> _Task requirements_: The line with "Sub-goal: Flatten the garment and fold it", the line with "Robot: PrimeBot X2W", and all lines between them in the material below: return these exactly, and no others.

> _Material for this exercise_:
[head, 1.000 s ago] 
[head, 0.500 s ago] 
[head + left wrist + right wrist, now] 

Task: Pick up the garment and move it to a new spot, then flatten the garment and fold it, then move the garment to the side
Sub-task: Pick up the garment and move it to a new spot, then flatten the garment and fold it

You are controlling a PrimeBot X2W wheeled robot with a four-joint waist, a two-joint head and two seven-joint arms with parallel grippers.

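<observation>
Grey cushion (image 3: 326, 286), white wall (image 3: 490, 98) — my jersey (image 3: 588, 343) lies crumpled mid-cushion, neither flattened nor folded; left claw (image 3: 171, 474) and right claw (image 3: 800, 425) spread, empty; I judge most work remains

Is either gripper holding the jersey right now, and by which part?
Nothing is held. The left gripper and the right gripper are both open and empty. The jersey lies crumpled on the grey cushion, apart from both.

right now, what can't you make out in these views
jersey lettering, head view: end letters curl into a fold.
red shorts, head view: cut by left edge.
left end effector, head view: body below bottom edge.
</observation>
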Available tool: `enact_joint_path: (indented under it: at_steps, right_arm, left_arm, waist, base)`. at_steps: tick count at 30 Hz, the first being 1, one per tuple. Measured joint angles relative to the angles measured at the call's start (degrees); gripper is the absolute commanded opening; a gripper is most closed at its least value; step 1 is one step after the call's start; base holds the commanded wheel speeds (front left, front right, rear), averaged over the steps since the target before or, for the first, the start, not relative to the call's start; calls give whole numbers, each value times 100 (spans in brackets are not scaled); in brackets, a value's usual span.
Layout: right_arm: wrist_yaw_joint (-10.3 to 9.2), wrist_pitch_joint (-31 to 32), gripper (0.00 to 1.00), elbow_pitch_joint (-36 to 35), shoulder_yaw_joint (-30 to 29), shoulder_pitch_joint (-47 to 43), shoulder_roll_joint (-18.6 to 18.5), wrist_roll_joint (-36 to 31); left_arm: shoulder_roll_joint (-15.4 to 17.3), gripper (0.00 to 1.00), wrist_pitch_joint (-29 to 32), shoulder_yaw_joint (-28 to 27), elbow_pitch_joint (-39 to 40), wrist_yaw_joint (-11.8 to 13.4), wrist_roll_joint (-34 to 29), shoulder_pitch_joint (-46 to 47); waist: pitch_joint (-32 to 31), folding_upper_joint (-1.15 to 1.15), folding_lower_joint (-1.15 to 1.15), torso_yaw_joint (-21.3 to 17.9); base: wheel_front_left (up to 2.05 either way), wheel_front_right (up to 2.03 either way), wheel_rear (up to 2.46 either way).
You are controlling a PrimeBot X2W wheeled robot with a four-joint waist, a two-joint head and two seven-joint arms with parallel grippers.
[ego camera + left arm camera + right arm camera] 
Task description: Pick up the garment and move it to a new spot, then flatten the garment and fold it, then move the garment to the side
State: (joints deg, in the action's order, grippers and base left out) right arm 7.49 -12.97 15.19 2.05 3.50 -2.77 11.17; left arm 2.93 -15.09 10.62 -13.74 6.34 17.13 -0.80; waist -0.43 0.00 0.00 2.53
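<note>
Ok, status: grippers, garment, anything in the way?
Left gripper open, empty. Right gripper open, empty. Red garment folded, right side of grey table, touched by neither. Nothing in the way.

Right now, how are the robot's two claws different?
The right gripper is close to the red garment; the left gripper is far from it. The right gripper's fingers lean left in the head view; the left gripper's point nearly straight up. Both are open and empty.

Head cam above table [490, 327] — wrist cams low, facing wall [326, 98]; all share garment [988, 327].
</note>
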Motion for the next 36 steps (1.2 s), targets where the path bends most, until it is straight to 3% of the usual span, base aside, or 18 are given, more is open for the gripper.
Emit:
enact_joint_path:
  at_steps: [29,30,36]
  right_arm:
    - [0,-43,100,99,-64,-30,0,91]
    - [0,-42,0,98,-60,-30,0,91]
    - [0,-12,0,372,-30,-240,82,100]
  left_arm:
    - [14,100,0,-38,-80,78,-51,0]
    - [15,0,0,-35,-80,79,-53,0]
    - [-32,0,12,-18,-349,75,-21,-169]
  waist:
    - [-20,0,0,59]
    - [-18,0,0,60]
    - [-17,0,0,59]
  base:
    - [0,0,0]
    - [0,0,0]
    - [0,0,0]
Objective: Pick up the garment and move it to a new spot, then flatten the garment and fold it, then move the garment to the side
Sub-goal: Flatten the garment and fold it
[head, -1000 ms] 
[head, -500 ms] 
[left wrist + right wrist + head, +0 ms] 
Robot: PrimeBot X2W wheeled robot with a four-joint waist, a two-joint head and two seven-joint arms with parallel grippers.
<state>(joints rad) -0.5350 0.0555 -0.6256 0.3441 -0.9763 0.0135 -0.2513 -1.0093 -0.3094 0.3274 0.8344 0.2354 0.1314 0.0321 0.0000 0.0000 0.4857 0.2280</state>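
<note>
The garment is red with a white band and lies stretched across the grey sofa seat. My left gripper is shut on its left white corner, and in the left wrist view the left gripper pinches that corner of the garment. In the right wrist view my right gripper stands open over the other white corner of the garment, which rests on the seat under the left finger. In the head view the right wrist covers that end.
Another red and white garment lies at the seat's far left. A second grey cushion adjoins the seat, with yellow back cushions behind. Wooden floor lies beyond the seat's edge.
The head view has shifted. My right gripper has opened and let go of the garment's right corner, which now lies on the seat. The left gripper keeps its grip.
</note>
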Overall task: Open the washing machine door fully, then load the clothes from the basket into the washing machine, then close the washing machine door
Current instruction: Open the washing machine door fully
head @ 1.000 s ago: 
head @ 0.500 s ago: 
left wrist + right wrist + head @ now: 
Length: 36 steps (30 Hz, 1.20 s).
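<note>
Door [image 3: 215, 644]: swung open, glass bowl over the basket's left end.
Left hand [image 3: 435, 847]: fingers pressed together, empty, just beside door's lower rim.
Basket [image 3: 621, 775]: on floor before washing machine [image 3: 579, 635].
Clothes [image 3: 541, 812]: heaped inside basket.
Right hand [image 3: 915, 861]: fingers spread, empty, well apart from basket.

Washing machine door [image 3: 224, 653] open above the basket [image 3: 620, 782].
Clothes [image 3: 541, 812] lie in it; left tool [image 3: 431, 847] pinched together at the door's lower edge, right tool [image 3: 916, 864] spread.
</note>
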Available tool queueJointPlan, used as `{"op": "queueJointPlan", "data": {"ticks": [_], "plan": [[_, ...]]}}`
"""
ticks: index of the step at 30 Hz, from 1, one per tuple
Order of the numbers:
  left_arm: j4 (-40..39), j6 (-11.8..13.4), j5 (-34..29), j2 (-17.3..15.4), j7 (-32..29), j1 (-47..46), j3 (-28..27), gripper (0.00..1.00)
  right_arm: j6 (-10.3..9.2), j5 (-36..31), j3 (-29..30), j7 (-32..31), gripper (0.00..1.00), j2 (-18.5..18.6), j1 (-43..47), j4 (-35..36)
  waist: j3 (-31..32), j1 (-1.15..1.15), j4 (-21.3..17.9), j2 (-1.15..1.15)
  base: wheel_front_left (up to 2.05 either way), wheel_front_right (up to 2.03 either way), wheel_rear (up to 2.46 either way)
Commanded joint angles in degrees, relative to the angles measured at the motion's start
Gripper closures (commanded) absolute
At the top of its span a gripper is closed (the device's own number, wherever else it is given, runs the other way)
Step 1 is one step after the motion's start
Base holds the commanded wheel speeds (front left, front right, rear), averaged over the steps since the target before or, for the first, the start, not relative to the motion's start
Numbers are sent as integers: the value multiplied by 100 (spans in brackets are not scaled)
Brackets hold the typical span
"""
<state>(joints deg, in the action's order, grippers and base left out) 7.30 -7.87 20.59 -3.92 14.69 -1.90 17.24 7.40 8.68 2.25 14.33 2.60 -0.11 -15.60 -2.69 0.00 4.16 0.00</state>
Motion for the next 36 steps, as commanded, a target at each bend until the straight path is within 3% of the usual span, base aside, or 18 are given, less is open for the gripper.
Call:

> _Task answer_:
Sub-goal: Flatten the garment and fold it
[head, -1000 ms] 
[head, -500 ms] 
[left wrist + right wrist + head, +0 ms] 
Robot: PrimeBot X2W wheeled robot with a four-joint waist, a two-joint head and two seven-joint arms with parallel grippers.

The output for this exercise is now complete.